> [WHAT YOU ARE ASKED TO DO]
Please repeat the lines below, exactly and only, from the one that holds "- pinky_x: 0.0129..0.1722" through the one that holds "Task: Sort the".

DATA SEGMENT below:

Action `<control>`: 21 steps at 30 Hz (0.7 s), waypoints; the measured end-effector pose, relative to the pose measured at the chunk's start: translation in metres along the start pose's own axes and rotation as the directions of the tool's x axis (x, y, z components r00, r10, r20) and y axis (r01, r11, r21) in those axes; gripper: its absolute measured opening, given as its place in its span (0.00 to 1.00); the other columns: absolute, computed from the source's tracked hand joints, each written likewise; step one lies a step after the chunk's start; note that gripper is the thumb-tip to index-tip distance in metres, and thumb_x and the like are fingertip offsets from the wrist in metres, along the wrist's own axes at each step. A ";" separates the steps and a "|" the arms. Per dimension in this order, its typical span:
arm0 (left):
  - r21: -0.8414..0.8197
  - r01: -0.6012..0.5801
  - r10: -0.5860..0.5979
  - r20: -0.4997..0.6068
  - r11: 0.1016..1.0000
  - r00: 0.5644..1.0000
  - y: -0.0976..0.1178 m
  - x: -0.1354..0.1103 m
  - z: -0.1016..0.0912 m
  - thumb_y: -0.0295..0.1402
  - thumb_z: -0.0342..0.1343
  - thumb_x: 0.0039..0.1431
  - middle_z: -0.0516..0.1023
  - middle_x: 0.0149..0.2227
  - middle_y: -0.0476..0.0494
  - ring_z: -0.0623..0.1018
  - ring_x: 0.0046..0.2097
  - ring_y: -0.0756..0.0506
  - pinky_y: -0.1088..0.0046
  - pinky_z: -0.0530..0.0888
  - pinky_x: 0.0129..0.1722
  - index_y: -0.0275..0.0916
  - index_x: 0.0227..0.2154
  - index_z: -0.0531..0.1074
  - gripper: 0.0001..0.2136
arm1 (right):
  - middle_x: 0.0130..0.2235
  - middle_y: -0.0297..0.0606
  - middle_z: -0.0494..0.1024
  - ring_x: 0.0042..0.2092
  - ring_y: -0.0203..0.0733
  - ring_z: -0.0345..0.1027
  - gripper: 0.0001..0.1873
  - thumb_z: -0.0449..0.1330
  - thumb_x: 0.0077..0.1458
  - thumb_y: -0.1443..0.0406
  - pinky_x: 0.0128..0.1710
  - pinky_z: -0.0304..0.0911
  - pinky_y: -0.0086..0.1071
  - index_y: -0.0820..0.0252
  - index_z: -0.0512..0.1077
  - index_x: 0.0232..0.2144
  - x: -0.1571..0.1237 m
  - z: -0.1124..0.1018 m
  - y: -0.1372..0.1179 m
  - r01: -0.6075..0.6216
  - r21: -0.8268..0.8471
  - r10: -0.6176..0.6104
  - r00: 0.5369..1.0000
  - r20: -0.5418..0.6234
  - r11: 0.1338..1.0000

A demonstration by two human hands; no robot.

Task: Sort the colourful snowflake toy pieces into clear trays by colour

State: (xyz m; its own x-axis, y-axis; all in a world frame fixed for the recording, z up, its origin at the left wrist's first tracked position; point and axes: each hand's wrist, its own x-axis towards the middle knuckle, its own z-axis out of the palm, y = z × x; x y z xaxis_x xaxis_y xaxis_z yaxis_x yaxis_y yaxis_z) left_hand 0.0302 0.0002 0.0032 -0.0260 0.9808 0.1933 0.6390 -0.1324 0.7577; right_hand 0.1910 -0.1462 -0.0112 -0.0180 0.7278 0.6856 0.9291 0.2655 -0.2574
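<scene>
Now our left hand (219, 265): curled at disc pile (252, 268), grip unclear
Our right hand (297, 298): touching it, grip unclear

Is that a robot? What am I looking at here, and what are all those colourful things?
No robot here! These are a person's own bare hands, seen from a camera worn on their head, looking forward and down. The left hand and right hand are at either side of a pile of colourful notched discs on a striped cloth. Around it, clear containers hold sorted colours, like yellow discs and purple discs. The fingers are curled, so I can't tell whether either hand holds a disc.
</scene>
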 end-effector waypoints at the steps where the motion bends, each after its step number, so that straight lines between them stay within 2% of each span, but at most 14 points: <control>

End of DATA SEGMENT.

> [SOLVED PROBLEM]
  - pinky_x: 0.0129..0.1722
  - index_y: -0.0275..0.0916
  - index_x: 0.0227..0.2154
  - index_z: -0.0531..0.1074
  - gripper: 0.0001..0.2136
arm1 (right):
  - middle_x: 0.0130..0.2235
  - middle_y: -0.0297..0.0606
  - middle_z: -0.0494..0.1024
  - ring_x: 0.0042..0.2092
  - ring_y: -0.0203..0.0733
  - ring_z: -0.0345..0.1027
  - gripper: 0.0001..0.1873
  - thumb_z: -0.0449..0.1330
  - thumb_x: 0.0077..0.1458
  - thumb_y: -0.1443..0.0406
  - pinky_x: 0.0128..0.1710
  - pinky_z: -0.0304..0.0911
  - pinky_y: -0.0086..0.1071
  - index_y: -0.0820..0.0252
  - index_z: -0.0512..0.1077
  - index_x: 0.0232..0.2144
  - x: -0.1571..0.1237 m
  - z: -0.1124..0.1018 m
  - y: -0.1372..0.1179 m
  - r01: -0.6075..0.6216
  - r21: -0.8268..0.8471
  - r10: -0.6176..0.6104
  - r00: 0.5369..1.0000
  - r20: -0.5418..0.6234
  - r11: 0.1338..1.0000

A demonstration by two human hands; no robot.

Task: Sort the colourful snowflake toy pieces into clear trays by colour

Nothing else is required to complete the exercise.